It all started with a dream….I prayed that God would send a friend to bring sunshine in my gloomy days and the first one with whom I want to love and cherish all my life. The reason I cannot let go. It doesn’t matter if he was married or not or attached to someone else. Yes, indeed he came. He made me dream again motivate and inspire me to write poetry. It’s just friendship at first, but it developed into something else.
I told him at least let him be my illusion and my fantasy, yet I loved him dearly as my twin flame. Eventually, time have passed and there’s no communication between us. He won’t answer my emails until, I don’t have the courage to send him encouraging words at all. I know, that he is in good hands and I’m happy for him.
I have a dream a day before I met him online. He told me if I have any apps. to contact with but I have none. So, I made one and truly he is the very first friend I have and instantly. I made a pact to cherish our friendship for life. I send him encouraging messages once in a while. Whenever, I felt that he is sad or in despair even if we didn’t see each other for a very long time. I made innocent inspiring messages for him like a child to his beloved best friend.
I was looking up seeing the moon full and shining brightly in the night sky. Looking down I saw a man bathed in moonlight, he’s countenance glowed by the light of the moon. I told him about this dream and ask for the meaning.
Now, all I want to know who he is …the truth … all that happens here in WP is a mystery to me. I was totally confused I ponder and ponder, but I could not grab an answer. I questioned myself many times what really is happening, but I still could not grab an answer. If it’s love then it’s truly is the sea and the moon together.
We are soulmates.
I want to know if he is a scholar or a man of wisdom or a very simple man …. or the moon simply refer to me or him. I want to know.Still, in my heart he will live forever.

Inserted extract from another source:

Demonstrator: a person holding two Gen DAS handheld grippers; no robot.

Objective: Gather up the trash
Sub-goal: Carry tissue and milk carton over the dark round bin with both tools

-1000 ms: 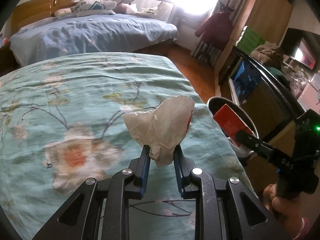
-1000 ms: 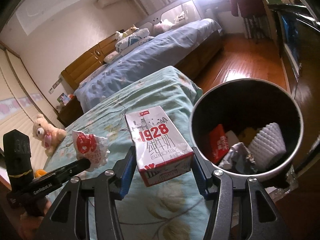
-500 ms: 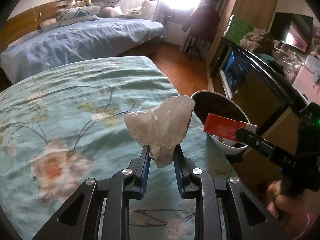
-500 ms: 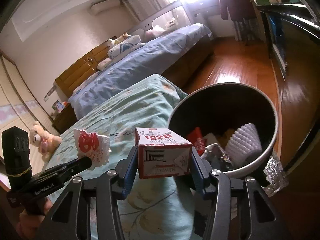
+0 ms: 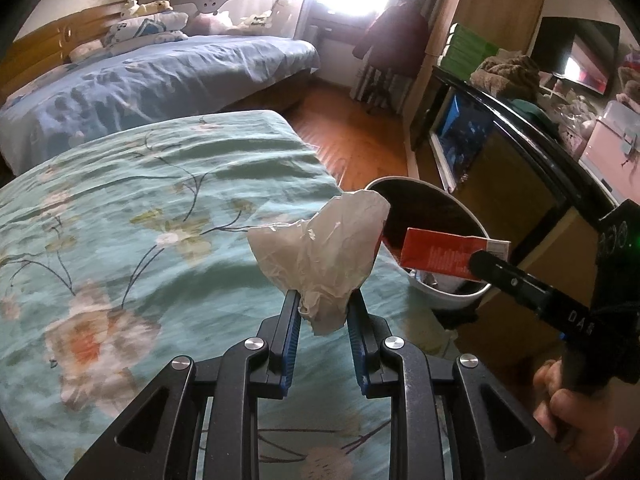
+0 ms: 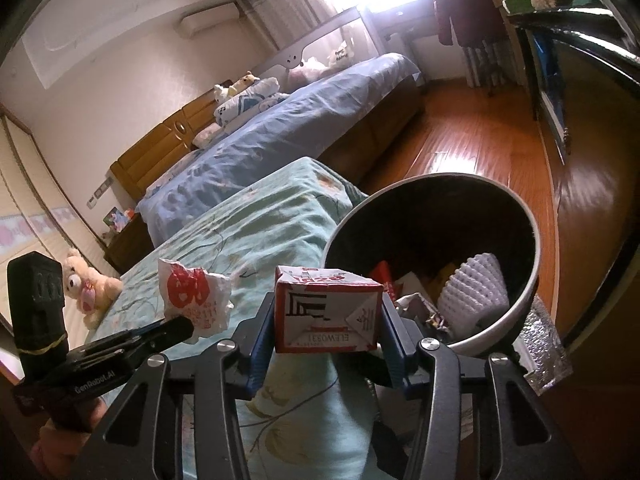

I won’t let go like that I’ll cherish what we shared for all times because I know there is some divine connection between us. I have this feeling … a promise made a very long time ago …. it’s about a book. I don’t know it’s just a hunch an uncanny feeling.
To my horror amazed and shocked that I was trapped for a race of love? Simply, I cannot decide to go on betting since, I don’t understand what’s going on. It’s my first time.